#### Data in this exercise

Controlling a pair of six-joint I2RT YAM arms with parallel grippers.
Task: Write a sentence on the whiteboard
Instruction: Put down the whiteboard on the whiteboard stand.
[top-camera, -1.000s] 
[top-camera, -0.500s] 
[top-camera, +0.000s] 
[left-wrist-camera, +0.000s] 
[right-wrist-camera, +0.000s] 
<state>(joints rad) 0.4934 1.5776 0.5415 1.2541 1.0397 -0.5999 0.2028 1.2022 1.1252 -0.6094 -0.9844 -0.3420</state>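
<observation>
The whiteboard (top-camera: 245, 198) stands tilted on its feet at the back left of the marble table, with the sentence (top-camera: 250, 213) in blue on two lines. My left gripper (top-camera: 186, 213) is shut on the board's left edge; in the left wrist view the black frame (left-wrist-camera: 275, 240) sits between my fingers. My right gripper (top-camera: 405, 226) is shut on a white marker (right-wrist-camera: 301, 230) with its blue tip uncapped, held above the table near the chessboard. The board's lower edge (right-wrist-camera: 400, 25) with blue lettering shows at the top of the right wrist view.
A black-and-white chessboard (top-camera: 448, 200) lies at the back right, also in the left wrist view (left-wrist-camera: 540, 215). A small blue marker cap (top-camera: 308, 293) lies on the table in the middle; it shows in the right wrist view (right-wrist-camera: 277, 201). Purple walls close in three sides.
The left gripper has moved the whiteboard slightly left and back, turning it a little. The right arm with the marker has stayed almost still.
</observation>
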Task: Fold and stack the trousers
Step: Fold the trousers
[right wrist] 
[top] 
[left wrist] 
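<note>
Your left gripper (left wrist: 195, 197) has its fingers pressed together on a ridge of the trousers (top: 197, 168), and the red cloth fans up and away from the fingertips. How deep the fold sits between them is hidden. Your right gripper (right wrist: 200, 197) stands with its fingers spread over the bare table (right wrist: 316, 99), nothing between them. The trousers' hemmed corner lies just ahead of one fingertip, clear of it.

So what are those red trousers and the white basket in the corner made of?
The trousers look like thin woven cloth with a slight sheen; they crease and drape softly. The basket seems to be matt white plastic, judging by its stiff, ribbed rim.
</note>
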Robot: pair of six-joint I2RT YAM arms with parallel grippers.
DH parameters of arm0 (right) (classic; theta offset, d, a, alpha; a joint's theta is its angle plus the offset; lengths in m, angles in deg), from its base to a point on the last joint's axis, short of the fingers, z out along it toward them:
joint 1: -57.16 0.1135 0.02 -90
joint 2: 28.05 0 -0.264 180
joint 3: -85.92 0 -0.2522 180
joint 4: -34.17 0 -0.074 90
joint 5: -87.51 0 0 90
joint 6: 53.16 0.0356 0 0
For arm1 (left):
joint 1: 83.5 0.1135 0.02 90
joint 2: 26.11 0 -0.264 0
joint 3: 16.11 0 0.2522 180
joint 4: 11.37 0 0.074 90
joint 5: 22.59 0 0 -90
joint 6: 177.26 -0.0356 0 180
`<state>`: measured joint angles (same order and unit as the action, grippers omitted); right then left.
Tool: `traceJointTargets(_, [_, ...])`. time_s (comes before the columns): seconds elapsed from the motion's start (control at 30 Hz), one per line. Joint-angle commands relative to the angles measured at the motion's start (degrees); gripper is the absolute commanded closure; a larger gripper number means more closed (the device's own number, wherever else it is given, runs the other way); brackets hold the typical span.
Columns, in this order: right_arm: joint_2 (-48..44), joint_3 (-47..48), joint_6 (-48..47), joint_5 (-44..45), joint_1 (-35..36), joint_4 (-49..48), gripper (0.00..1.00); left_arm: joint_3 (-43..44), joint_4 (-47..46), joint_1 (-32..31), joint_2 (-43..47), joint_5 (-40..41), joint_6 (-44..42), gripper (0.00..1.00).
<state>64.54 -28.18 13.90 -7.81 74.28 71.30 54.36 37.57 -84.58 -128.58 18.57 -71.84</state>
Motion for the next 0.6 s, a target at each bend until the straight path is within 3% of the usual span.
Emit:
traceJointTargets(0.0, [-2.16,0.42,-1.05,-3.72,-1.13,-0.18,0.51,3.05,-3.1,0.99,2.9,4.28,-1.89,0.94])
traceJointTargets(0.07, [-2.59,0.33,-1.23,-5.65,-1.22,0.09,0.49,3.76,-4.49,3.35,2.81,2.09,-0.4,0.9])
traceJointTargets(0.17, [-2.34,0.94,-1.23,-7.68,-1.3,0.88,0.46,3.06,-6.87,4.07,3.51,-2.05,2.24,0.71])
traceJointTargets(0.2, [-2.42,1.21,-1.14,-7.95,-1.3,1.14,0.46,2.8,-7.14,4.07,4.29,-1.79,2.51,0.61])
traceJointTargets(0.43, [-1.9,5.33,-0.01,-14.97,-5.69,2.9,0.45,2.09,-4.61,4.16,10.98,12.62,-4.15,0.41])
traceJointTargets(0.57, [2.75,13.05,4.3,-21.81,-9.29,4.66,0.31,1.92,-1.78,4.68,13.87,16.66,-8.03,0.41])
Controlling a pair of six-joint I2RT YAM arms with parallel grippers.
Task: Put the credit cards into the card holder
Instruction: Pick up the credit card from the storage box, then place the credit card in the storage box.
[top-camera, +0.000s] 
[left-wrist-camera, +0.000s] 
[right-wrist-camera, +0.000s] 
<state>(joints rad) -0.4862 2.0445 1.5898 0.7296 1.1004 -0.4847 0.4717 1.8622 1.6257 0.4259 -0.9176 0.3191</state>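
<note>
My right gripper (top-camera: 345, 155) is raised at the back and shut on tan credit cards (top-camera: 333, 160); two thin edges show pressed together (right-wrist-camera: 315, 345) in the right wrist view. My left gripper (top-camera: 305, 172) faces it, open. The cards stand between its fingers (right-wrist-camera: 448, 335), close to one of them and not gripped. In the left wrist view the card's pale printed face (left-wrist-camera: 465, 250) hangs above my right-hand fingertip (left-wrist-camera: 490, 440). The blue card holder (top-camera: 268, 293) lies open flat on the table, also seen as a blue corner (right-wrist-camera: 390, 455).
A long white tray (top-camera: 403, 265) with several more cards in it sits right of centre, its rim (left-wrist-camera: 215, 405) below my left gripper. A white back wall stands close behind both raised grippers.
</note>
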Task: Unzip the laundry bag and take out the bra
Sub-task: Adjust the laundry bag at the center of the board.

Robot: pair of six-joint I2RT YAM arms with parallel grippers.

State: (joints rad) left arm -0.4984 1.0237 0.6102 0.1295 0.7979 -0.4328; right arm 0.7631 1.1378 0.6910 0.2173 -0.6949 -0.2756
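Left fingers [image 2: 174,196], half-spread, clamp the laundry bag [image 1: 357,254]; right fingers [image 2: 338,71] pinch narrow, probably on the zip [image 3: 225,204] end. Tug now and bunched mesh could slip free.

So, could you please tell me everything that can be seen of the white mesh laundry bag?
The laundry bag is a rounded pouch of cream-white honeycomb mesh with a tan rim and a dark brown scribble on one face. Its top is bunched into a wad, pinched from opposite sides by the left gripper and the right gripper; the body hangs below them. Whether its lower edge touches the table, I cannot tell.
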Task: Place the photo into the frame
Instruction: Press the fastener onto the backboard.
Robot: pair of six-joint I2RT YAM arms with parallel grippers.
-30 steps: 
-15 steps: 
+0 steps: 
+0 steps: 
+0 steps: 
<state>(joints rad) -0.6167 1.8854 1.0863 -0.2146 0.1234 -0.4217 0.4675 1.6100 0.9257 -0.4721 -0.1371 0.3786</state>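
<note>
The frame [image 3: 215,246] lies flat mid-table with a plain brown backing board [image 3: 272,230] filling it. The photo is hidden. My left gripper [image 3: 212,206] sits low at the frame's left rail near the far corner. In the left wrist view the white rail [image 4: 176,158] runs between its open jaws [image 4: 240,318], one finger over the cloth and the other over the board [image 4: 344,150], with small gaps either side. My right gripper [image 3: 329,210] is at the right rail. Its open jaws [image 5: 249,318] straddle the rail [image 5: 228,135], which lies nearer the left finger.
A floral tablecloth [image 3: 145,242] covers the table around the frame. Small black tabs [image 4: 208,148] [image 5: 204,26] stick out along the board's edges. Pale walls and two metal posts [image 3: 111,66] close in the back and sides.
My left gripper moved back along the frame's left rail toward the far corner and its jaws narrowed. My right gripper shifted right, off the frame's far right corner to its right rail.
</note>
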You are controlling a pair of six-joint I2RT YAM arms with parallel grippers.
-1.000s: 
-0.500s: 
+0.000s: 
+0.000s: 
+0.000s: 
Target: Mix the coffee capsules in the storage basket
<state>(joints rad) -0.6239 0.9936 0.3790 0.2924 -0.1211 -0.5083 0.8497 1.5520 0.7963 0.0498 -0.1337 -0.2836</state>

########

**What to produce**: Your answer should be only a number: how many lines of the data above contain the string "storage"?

**Exercise result**: 2